イチローの引退試合を見ながら、そんなことを考えた。1994年(平成6年)、鈴木一朗から“イチロー”へと登録名を変更したハタチそこそこの若者が振り子打法で210安打を放ち、翌'95年には野茂英雄がメジャーリーグでトルネード旋風を起こした。彼らは巨人ではなく、パ・リーグから生まれたスーパースターである。
まさに昭和のプロ野球が終わり、新時代の球界が始まる象徴でもあった。
「イチローが初めて首位打者を獲った'94年のこと覚えてる? あと5試合を残して3割8分9厘3毛。バースの日本記録を超えていたんだ。残り試合に出場しなければそのまま日本新記録。みんなそうしてるし、仰木監督も出なくていいって言ったのに、イチローは残り5試合全部出て3割8分5厘で終わったんだ。その年からファンになった」
2001年4月に公開された映画『走れ! イチロー』の中での、あるファンの台詞である。
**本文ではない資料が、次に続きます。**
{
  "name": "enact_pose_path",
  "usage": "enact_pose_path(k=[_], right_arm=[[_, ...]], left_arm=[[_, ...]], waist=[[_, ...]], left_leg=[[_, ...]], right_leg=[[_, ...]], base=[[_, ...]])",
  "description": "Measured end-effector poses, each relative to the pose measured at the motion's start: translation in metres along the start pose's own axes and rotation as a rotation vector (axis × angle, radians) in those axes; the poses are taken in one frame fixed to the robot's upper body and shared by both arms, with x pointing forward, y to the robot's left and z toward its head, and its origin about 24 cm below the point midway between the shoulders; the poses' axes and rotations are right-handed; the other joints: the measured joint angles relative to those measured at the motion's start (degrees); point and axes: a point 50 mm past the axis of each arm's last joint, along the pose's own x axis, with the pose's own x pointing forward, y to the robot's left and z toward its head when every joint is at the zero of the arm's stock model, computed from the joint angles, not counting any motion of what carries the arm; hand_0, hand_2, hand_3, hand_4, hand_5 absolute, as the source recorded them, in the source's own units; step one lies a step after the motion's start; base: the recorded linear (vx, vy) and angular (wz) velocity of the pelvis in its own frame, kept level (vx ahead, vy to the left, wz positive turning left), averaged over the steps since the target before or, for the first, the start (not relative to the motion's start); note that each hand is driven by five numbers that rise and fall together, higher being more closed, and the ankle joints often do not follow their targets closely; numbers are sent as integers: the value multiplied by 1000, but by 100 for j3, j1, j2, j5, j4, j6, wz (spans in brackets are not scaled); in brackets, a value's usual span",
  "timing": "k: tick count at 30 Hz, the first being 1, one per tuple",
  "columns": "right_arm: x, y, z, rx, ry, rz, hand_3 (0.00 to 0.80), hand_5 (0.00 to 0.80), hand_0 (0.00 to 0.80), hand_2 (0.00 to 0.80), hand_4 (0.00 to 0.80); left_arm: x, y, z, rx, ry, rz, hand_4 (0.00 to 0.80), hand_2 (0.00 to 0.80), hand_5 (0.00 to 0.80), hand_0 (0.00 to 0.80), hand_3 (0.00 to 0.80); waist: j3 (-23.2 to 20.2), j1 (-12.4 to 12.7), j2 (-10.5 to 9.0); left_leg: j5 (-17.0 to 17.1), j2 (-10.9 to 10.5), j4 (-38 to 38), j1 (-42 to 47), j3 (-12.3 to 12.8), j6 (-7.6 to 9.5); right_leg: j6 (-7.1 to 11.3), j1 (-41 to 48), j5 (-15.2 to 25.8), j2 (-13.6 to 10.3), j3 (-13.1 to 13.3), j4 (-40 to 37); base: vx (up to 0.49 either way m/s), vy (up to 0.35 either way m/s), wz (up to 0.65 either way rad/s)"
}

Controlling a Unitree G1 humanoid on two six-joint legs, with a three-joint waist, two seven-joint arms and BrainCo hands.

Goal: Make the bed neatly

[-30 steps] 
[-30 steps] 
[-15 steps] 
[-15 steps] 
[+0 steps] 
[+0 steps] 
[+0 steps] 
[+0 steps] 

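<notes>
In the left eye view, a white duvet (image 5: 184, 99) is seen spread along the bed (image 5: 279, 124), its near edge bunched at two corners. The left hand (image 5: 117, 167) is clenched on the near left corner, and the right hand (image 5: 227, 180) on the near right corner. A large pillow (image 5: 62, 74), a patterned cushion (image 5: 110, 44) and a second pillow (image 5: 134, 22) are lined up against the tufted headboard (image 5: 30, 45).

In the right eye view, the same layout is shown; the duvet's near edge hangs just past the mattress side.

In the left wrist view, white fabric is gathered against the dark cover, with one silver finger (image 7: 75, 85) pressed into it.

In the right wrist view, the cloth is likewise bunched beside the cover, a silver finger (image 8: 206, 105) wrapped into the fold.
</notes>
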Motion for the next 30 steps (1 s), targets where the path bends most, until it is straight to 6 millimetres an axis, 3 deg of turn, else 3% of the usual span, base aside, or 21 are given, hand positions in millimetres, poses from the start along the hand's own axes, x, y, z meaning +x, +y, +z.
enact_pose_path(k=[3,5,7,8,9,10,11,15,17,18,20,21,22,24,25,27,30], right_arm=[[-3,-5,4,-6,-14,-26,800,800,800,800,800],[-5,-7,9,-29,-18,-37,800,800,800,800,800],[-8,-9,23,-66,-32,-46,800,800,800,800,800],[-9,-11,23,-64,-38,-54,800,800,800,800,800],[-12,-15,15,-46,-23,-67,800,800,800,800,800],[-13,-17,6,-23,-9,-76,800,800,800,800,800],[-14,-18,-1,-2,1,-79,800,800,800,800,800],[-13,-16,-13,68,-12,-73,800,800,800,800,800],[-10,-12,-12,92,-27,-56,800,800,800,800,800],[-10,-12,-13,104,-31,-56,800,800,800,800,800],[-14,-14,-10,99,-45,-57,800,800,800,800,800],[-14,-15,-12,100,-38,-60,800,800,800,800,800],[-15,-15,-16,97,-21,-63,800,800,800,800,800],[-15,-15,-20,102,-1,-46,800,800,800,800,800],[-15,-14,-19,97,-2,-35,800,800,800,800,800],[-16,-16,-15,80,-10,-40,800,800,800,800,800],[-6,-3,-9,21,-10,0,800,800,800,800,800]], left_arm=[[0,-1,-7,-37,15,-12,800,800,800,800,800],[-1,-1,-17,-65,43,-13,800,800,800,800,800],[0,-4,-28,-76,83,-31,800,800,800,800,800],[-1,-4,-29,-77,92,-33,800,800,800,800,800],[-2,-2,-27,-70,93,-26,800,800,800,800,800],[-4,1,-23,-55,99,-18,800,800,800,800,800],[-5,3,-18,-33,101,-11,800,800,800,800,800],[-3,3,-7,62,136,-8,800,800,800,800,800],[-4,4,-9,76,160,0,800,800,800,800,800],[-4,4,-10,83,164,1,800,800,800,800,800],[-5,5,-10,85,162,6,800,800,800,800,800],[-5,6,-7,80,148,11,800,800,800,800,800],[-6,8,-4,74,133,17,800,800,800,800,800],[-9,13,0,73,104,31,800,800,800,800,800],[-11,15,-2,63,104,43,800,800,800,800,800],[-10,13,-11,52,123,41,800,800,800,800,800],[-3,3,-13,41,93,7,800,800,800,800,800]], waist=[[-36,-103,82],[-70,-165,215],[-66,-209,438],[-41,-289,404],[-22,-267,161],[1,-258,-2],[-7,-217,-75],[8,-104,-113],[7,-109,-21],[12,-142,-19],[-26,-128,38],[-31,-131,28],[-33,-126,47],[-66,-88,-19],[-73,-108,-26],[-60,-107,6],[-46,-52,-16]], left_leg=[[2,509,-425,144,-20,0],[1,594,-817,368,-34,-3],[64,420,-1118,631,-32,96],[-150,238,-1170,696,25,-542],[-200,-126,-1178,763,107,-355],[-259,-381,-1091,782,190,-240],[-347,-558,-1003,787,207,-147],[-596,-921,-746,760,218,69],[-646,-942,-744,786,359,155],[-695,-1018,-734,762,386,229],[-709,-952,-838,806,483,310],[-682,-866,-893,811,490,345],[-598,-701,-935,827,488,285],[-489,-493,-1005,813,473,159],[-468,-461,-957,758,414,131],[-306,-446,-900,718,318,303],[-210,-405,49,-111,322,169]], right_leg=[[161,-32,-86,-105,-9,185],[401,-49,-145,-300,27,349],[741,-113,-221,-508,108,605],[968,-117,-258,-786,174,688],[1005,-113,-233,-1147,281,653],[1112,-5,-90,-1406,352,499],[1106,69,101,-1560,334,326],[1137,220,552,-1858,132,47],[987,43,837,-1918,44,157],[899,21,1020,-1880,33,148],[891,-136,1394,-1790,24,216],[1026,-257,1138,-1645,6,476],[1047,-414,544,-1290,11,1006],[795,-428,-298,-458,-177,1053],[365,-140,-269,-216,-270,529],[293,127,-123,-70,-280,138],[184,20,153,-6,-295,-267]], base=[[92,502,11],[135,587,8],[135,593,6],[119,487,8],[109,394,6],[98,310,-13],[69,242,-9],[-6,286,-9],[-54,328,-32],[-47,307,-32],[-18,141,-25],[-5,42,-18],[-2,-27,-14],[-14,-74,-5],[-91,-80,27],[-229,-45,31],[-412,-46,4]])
劇中、当時のオリックス本拠地・グリーンスタジアム神戸の様子をじっくり見ることができる。仰木彬監督を始め、藤井康雄、谷佳知、田口壮といった現役選手たちもちょい役で出演しているが、スタンドには空席が目立つ。
イチローの凄さに“慣れて”いた。
19年前の2000年10月13日、グリーンスタジアム神戸のペナント本拠最終試合となる西武戦で、プロ9年目の背番号51は9回にライト守備に就き2万6000人のオリックスファンにお別れ。前日にポスティングシステムを利用しての来季メジャー挑戦を表明しており、球史に残る送別ゲームだったが3万5000人ほども収容できる本拠地は満員にならなかった。
今となっては驚きだが、3年連続MVPも7年連続首位打者も当たり前……みんないつの間にかイチローの凄さに慣れてしまっていたのだろう。
気がつけば、200安打を達成して“がんばろうKOBE”の象徴だった頃は明るい野球少年のイメージが、数字を積み重ねるごとにやがてクールな安打製造機へ。
'97年の216打席連続無三振の日本新記録達成時は、マスコミに対し「僕は数字でやってるんじゃない」と淡々と語り、年俸は当時としては破格の5億円にまで達し、遠征時は新幹線のチームメイトとは別行動で飛行機移動をしたり。思えば、'90年代後半に限って言えば、背番号51は孤高のスターだったとも言える存在になっていたのである。